Once the images are set aside, print the remaining lines below exactly.

───── Data excerpt ─────

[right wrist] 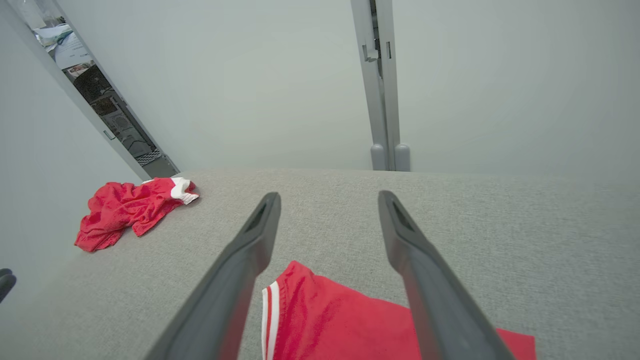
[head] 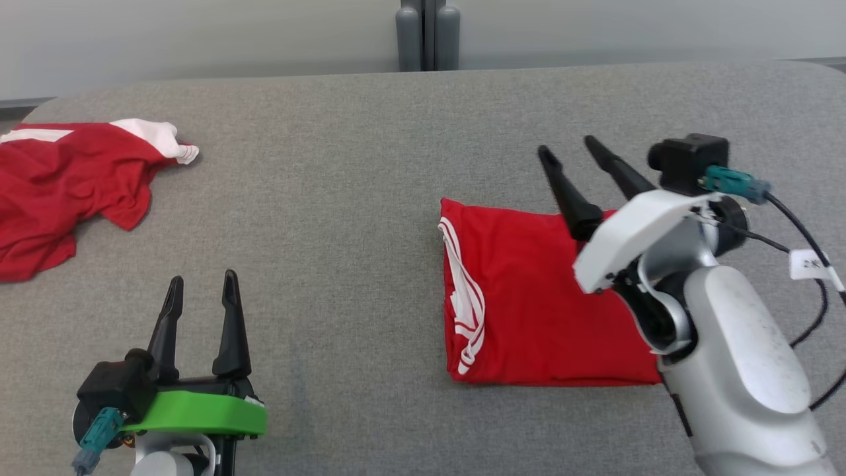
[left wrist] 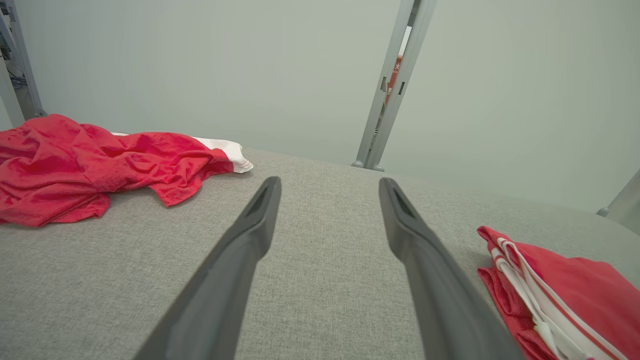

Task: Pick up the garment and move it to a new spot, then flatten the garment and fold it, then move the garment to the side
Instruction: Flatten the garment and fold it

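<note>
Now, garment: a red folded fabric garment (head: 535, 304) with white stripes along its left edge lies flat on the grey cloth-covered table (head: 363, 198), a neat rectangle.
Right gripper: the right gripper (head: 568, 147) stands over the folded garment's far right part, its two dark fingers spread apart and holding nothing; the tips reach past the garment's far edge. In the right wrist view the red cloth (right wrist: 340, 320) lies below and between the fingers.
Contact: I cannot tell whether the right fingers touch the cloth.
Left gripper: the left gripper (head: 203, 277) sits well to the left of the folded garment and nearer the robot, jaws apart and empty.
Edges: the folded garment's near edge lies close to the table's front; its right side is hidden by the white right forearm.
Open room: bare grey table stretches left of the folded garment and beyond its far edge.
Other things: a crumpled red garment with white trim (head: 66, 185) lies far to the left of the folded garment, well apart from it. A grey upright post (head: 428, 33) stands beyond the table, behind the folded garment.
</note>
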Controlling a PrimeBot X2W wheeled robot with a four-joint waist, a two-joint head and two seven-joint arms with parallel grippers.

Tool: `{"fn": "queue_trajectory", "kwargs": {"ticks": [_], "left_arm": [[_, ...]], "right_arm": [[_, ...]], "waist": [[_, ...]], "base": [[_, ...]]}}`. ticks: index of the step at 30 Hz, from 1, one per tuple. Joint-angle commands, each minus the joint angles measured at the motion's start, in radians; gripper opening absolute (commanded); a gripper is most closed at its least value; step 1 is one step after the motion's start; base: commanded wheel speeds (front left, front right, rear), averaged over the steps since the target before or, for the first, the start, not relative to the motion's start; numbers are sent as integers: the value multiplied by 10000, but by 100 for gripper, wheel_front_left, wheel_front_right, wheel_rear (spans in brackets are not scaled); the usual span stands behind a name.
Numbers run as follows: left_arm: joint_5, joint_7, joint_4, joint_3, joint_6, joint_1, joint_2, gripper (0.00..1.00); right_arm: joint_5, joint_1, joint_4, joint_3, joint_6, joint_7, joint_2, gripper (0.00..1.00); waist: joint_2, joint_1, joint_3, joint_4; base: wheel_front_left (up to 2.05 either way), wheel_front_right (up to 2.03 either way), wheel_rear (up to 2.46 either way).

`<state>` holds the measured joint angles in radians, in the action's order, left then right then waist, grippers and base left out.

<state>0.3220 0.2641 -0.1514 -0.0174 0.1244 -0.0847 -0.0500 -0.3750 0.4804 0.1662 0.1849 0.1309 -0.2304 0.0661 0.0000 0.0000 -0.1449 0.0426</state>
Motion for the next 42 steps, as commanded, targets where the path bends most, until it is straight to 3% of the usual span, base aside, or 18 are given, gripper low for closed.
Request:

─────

**Response to the task:**
[right wrist] 
[head] 
[left wrist] 

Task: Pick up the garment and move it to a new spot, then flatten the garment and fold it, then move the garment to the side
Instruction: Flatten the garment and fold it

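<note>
Now, garment: a red folded fabric garment (head: 535, 304) with white stripes along its left edge lies flat on the grey cloth-covered table (head: 363, 198), a neat rectangle.
Right gripper: the right gripper (head: 568, 147) stands over the folded garment's far right part, its two dark fingers spread apart and holding nothing; the tips reach past the garment's far edge. In the right wrist view the red cloth (right wrist: 340, 320) lies below and between the fingers.
Contact: I cannot tell whether the right fingers touch the cloth.
Left gripper: the left gripper (head: 203, 277) sits well to the left of the folded garment and nearer the robot, jaws apart and empty.
Edges: the folded garment's near edge lies close to the table's front; its right side is hidden by the white right forearm.
Open room: bare grey table stretches left of the folded garment and beyond its far edge.
Other things: a crumpled red garment with white trim (head: 66, 185) lies far to the left of the folded garment, well apart from it. A grey upright post (head: 428, 33) stands beyond the table, behind the folded garment.
</note>
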Controlling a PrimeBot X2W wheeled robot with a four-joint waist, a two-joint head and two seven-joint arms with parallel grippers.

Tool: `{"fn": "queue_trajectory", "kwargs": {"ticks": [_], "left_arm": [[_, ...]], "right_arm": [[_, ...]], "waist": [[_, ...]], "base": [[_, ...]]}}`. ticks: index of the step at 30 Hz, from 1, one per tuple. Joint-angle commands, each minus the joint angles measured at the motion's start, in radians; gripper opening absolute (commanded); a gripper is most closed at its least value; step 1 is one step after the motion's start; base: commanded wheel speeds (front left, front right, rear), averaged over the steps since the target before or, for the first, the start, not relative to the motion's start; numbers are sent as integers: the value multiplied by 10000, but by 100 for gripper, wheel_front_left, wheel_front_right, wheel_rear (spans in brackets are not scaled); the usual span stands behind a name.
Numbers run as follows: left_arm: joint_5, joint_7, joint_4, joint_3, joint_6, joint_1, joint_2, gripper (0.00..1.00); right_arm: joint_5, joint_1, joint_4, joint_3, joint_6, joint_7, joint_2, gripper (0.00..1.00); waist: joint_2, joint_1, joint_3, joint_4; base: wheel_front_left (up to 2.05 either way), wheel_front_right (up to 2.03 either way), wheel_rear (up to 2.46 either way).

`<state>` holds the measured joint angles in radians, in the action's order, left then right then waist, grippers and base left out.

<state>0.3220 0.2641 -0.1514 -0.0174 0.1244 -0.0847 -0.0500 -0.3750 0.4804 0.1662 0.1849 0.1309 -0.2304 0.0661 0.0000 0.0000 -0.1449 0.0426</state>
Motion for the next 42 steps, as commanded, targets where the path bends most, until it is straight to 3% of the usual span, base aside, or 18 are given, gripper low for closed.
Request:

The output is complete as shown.